Your reply should consist of the listing, copied exactly.
= = = =
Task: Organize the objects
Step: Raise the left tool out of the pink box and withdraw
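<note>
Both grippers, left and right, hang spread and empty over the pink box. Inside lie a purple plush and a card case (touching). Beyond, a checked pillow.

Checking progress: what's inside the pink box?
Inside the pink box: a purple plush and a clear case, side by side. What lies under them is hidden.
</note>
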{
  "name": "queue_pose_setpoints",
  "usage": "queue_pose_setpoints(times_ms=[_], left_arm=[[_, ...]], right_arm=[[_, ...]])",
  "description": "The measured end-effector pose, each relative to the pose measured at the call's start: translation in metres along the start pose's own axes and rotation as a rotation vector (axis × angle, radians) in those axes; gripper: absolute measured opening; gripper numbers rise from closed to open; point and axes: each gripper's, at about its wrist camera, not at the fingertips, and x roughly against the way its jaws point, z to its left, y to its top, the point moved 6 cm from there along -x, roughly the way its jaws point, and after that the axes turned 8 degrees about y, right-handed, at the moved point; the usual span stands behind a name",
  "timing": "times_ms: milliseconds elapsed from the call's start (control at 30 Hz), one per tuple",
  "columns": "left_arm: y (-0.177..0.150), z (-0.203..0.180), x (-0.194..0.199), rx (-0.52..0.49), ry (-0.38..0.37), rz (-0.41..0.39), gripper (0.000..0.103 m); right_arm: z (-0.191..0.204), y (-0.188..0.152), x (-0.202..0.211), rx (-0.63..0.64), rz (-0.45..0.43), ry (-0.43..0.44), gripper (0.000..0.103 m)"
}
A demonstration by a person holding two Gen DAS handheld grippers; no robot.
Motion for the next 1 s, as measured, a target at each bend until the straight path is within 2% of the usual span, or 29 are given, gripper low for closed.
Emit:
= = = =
Exercise solution
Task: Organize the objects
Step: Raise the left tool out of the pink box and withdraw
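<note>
Both grippers, left and right, hang spread and empty over the pink box. Inside lie a purple plush and a card case (touching). Beyond, a checked pillow.

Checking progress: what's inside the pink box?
Inside the pink box: a purple plush and a clear case, side by side. What lies under them is hidden.
</note>
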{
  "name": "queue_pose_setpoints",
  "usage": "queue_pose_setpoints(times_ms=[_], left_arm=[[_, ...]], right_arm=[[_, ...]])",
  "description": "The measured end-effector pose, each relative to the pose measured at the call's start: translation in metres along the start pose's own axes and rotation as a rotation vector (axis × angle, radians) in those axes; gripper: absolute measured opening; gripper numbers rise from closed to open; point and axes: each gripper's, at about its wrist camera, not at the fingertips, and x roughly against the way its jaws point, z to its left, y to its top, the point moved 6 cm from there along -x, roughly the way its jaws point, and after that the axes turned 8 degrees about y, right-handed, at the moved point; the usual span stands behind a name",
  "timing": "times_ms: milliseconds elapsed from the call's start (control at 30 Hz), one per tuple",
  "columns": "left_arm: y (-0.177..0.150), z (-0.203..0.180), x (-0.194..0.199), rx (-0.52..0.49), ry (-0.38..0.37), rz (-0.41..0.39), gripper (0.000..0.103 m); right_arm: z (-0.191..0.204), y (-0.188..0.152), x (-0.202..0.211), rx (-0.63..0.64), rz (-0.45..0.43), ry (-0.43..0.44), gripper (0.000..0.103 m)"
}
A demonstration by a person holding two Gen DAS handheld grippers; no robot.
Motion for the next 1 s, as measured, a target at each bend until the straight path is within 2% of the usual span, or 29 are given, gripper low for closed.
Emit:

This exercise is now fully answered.